(RAW DATA):
*** Begin section ***

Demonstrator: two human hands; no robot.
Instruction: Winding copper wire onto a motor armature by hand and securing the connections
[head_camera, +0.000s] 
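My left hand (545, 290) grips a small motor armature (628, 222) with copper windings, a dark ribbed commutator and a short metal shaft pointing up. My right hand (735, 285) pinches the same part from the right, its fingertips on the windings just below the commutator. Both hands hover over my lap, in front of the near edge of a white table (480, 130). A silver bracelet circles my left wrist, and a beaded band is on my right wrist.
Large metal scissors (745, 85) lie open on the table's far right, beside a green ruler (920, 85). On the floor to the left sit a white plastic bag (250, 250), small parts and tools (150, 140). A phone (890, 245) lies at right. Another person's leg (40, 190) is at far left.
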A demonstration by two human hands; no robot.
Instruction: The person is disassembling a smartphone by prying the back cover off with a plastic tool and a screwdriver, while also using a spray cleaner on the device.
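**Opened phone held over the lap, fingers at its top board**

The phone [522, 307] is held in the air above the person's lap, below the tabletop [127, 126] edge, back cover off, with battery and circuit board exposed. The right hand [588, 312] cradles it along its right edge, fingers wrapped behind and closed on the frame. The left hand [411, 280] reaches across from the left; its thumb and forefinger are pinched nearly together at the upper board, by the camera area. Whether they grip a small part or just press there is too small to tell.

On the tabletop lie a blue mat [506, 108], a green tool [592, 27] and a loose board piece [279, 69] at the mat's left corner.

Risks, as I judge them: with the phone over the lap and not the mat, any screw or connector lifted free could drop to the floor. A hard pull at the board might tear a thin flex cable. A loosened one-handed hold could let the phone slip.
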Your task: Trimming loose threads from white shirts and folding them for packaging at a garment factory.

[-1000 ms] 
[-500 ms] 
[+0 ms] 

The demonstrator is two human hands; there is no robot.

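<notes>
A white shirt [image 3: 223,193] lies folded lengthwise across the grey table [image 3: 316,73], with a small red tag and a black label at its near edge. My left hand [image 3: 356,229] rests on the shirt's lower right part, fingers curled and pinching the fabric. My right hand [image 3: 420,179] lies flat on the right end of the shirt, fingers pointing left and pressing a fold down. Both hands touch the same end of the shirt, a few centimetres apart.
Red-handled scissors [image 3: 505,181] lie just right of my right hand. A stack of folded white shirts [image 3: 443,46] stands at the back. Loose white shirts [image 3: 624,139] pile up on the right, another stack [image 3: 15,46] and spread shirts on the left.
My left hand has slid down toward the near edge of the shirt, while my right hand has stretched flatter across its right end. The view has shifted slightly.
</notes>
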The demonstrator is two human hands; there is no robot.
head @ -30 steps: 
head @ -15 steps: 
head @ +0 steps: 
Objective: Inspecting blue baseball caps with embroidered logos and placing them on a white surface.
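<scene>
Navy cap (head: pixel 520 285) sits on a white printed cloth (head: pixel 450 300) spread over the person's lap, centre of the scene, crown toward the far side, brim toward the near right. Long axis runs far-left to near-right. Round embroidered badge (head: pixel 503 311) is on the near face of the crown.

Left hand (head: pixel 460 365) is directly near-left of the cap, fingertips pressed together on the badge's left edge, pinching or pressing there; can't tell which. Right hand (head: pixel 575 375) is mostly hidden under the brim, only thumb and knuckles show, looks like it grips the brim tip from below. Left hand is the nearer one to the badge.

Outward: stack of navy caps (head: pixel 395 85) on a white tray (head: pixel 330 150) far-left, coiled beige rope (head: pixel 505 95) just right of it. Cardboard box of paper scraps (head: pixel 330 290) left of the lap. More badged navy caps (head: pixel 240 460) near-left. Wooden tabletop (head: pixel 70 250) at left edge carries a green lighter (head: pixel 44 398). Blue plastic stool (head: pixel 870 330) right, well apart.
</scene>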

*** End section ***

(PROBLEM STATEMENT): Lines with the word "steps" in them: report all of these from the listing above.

(TASK RESPONSE):
head @ -30 steps: 
head @ -15 steps: 
head @ +0 steps: 

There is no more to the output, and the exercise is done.